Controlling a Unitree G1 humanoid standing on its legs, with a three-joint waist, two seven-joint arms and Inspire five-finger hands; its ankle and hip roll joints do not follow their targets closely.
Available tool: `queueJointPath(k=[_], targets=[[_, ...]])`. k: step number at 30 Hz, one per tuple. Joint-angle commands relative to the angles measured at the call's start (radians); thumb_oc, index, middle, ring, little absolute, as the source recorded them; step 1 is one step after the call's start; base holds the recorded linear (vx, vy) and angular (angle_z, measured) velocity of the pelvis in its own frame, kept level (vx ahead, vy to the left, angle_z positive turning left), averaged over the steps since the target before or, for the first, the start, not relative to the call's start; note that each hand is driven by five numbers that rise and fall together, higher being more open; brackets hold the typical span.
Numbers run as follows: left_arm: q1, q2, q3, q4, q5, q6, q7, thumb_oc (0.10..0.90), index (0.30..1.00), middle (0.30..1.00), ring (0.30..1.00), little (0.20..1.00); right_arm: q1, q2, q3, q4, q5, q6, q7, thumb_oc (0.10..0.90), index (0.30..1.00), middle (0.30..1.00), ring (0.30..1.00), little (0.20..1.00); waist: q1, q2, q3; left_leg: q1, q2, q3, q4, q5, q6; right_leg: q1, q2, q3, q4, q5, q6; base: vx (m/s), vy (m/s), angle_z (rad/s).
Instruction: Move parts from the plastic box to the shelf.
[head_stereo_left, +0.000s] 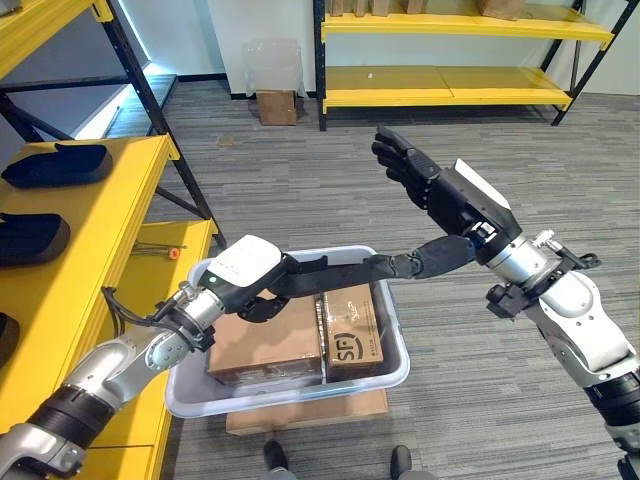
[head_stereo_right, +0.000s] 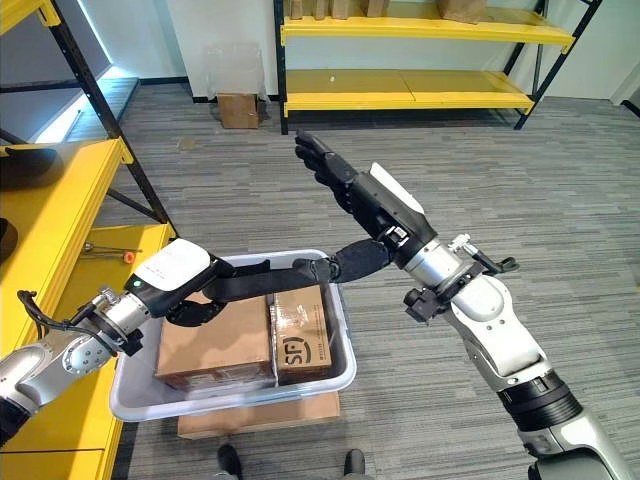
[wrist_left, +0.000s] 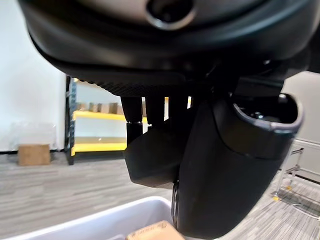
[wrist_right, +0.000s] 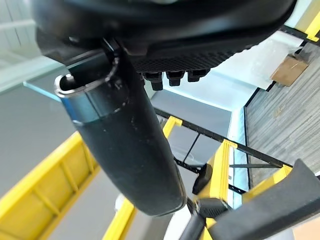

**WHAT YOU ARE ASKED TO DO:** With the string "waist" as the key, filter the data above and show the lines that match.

**ANSWER SPACE:**
Controlling a Unitree G1 humanoid standing on its legs, with a three-joint waist, two seven-joint arms and Inspire five-finger hands; its ankle and hip roll joints do not follow their targets closely.
Numbers run as follows: left_arm: q1, q2, q3, q4, q5, q6, q7, thumb_oc (0.10..0.90), index (0.30..1.00), middle (0.30..1.00), ring (0.30..1.00), little (0.20..1.00); right_arm: q1, q2, q3, q4, q5, q6, q7, thumb_oc (0.10..0.90), index (0.30..1.00), middle (0.30..1.00), ring (0.30..1.00), little (0.20..1.00); waist: q1, q2, q3; left_leg: q1, q2, q3, q4, q5, q6; right_leg: q1, q2, q3, q4, q5, q6; base: vx (m/s), vy (m/s), angle_z (rad/s).

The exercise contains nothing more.